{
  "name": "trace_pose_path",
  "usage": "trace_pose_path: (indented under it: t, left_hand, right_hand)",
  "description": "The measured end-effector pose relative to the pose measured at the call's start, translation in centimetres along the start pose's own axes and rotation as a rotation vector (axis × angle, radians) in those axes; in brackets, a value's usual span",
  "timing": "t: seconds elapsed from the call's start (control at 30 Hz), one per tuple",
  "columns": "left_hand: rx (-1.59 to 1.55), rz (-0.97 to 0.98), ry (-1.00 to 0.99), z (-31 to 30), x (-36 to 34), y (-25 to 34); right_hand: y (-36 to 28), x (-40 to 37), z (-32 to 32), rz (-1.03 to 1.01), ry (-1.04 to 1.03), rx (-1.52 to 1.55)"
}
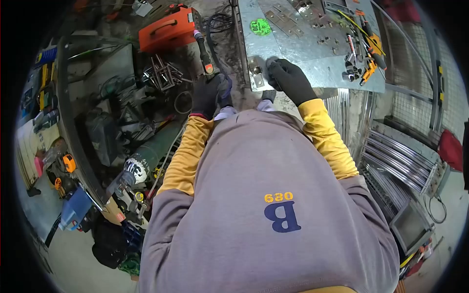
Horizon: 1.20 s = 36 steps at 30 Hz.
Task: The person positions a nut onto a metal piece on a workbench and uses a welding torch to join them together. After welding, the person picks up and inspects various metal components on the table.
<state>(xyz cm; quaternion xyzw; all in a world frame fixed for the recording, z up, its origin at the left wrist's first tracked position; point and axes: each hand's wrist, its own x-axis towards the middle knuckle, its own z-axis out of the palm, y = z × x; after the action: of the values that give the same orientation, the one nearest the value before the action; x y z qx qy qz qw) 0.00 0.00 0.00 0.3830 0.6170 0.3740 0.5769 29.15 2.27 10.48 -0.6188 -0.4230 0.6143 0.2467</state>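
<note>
My left hand [205, 95], in a black glove, is closed around the lower end of a torch [202, 51]. The torch points away from me, with a pink tip and an orange part on its dark body. In another black glove, my right hand [290, 79] is over the near left corner of the metal table [312, 71]. Its fingers are bent together beside a small metal plate with a round hole [256, 71]. Something grey and blurred shows at the fingertips; I cannot make out what it is.
An orange case [168, 30] stands beyond my left hand. Flat metal pieces [283, 20], orange-handled tools [373, 46] and a green round label [260, 27] are on the table. A gas cylinder [151, 151] lies at left; metal tubes [400, 158] are stacked at right.
</note>
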Motion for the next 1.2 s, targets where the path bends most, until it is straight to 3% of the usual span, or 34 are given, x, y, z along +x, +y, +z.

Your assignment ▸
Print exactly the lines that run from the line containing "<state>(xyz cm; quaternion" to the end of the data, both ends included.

Solution to the problem ▸
<state>(xyz cm; quaternion xyzw; all in a world frame fixed for the recording, z up, its origin at the left wrist's first tracked position; point and axes: each hand's wrist, its own x-axis towards the middle knuckle, its own z-axis out of the palm, y = z × x; after the action: of the values that give the same orientation, the one nearest the value before the action; x y z qx qy qz qw) 0.00 0.00 0.00 0.3830 0.6170 0.3740 0.5769 29.15 2.27 10.48 -0.6188 -0.4230 0.6143 0.2467</state>
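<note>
My left hand [205, 95], in a black glove, is closed around the lower end of a torch [202, 51]. The torch points away from me, with a pink tip and an orange part on its dark body. In another black glove, my right hand [290, 79] is over the near left corner of the metal table [312, 71]. Its fingers are bent together beside a small metal plate with a round hole [256, 71]. Something grey and blurred shows at the fingertips; I cannot make out what it is.
An orange case [168, 30] stands beyond my left hand. Flat metal pieces [283, 20], orange-handled tools [373, 46] and a green round label [260, 27] are on the table. A gas cylinder [151, 151] lies at left; metal tubes [400, 158] are stacked at right.
</note>
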Motion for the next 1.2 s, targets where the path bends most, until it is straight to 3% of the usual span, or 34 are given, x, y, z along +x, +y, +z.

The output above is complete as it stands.